Assignment = State, as a number alone, how many lines of the data contain the string "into".

Items from a dataset
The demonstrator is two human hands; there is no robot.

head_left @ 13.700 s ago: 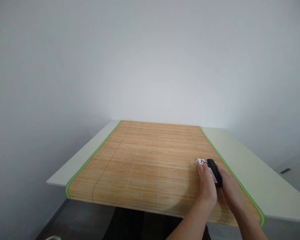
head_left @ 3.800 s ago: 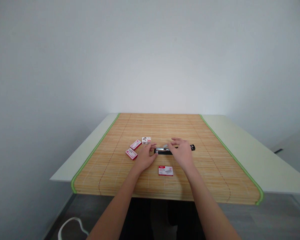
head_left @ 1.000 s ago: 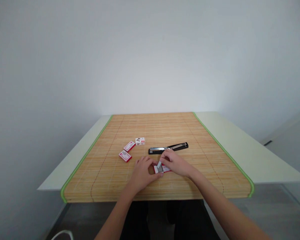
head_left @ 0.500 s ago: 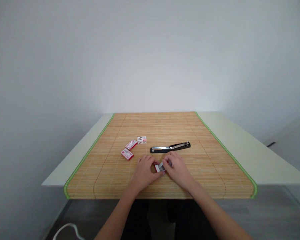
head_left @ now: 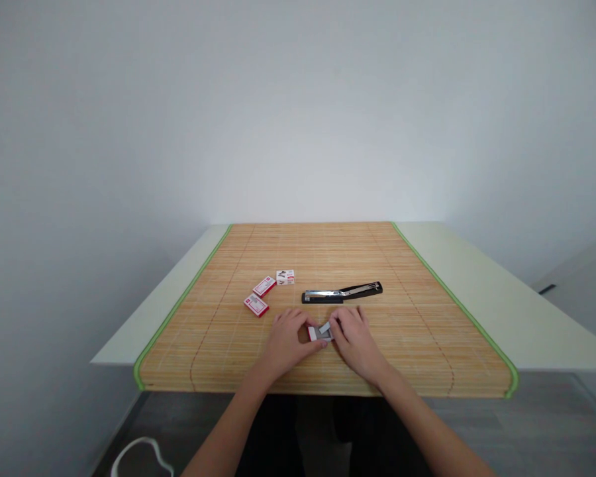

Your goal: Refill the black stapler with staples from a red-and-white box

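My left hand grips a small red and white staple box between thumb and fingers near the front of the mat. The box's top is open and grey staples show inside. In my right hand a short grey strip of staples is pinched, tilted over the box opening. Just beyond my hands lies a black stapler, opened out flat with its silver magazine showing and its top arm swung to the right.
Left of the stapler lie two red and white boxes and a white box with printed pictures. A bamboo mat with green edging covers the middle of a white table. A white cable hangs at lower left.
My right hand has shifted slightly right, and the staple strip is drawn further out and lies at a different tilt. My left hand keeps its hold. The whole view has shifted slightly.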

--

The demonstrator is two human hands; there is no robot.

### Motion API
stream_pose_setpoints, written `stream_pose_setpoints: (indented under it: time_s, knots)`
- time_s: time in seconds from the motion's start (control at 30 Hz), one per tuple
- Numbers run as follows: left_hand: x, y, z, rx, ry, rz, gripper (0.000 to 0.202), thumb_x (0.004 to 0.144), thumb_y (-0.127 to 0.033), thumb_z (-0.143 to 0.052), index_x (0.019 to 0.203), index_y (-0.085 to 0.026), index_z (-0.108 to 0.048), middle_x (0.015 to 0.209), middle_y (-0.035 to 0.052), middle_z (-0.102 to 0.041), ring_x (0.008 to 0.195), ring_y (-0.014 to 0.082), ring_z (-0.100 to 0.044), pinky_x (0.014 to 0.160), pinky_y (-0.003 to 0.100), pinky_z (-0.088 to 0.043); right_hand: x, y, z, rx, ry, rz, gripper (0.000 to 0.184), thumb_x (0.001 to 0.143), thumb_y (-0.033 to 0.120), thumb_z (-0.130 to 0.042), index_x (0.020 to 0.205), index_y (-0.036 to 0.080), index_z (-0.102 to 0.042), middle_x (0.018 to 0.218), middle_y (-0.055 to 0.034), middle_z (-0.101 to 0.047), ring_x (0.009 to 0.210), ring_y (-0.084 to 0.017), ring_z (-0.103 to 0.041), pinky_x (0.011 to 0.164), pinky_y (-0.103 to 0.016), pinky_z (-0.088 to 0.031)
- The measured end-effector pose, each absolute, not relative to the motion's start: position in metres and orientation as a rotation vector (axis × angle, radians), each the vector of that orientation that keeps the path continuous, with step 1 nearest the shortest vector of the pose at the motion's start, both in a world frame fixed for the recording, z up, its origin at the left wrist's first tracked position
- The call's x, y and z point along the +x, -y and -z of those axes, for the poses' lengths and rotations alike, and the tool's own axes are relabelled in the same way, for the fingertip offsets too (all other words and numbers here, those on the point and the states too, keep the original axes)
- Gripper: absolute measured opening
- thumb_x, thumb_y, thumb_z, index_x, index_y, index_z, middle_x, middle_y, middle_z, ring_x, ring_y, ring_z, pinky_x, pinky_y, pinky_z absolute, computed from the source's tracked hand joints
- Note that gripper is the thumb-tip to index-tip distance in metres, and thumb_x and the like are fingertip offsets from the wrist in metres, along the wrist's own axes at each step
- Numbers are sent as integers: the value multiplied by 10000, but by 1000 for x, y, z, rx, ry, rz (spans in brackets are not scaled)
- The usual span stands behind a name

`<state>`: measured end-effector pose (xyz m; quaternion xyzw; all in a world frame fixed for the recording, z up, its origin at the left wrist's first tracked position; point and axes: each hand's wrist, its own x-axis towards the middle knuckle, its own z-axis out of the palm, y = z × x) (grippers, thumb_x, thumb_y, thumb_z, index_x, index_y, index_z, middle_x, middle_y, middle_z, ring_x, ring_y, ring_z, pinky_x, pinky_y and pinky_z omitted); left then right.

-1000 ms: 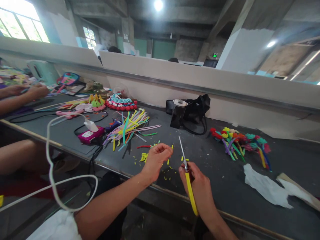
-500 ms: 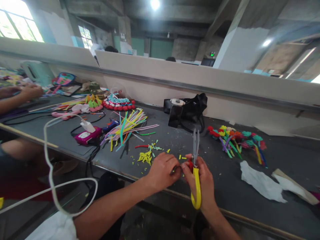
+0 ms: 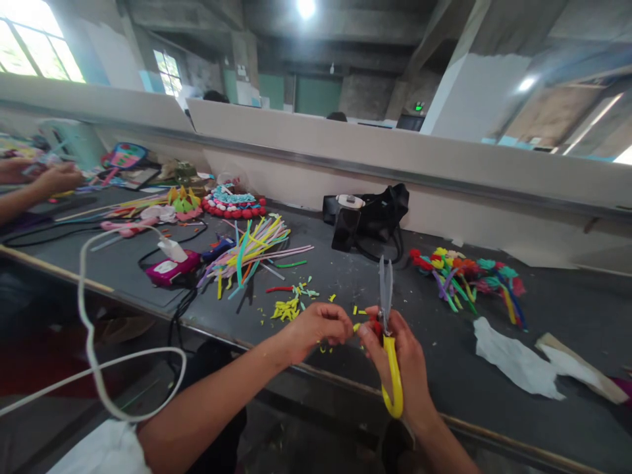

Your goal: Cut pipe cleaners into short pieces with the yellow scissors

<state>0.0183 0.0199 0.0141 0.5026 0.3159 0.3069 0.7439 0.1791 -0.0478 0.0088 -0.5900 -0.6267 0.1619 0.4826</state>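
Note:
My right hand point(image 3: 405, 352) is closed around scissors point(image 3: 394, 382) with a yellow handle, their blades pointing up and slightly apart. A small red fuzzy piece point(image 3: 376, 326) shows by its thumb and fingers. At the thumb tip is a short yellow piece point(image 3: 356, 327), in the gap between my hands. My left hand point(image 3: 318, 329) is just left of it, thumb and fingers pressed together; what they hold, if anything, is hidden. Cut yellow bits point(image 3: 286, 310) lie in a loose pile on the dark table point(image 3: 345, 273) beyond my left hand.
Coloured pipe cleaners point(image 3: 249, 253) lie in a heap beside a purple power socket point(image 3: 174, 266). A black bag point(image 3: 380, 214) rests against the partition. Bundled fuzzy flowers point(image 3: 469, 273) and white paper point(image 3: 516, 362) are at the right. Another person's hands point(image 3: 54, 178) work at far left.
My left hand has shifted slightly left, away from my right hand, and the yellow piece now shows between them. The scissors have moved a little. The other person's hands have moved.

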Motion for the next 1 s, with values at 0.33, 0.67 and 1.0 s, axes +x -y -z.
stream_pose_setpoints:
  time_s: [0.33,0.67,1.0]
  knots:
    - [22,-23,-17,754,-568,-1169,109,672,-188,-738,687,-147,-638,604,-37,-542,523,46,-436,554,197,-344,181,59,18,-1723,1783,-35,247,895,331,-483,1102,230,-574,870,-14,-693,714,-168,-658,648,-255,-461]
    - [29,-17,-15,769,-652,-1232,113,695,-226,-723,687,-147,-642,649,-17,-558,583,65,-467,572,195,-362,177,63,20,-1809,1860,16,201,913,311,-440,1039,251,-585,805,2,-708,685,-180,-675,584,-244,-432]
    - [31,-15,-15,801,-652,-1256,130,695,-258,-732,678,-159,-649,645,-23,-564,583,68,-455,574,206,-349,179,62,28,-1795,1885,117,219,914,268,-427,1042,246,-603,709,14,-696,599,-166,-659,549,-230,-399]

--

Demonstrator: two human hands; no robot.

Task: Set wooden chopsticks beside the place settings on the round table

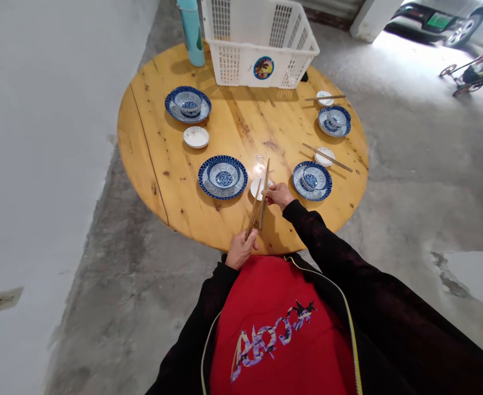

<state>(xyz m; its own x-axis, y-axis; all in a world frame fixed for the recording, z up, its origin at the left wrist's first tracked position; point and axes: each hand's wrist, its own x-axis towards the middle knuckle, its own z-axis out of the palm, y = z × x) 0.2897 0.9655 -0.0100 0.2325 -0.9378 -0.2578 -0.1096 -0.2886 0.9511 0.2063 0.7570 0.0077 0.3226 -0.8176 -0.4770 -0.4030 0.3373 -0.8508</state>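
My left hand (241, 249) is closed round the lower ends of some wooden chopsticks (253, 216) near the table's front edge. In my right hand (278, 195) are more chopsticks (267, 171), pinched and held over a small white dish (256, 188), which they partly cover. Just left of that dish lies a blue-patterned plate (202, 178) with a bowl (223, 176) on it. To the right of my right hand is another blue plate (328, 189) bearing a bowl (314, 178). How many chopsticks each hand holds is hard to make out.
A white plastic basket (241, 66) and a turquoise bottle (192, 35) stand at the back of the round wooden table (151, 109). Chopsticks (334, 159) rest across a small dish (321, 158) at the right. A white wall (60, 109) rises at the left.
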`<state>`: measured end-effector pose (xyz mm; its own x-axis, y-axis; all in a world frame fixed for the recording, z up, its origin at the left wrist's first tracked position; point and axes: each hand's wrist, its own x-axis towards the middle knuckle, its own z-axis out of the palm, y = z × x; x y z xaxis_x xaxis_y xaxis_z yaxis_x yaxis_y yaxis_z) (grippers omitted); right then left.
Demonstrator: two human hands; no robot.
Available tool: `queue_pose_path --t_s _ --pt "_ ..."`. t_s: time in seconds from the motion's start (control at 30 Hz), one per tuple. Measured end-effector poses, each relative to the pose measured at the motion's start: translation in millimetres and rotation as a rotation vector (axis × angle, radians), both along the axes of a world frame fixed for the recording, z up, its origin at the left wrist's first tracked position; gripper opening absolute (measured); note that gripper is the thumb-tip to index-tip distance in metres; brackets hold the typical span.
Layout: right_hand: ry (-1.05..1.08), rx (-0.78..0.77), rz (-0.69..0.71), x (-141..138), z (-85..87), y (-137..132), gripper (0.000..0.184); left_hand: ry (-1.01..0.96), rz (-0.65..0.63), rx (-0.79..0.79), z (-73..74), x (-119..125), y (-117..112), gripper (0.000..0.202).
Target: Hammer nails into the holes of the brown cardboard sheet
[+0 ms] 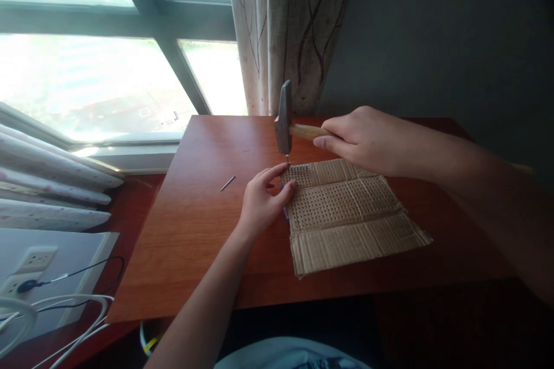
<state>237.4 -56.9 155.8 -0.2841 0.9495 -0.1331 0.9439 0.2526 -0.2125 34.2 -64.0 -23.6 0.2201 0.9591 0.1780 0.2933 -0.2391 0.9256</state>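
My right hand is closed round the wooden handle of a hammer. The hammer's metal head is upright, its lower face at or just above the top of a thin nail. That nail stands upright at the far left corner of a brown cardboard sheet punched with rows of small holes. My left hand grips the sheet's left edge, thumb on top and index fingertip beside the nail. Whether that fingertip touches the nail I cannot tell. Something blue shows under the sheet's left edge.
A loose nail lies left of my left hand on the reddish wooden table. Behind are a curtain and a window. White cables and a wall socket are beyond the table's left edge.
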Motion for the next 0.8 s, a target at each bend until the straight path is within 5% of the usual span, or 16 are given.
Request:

Exercise result = 2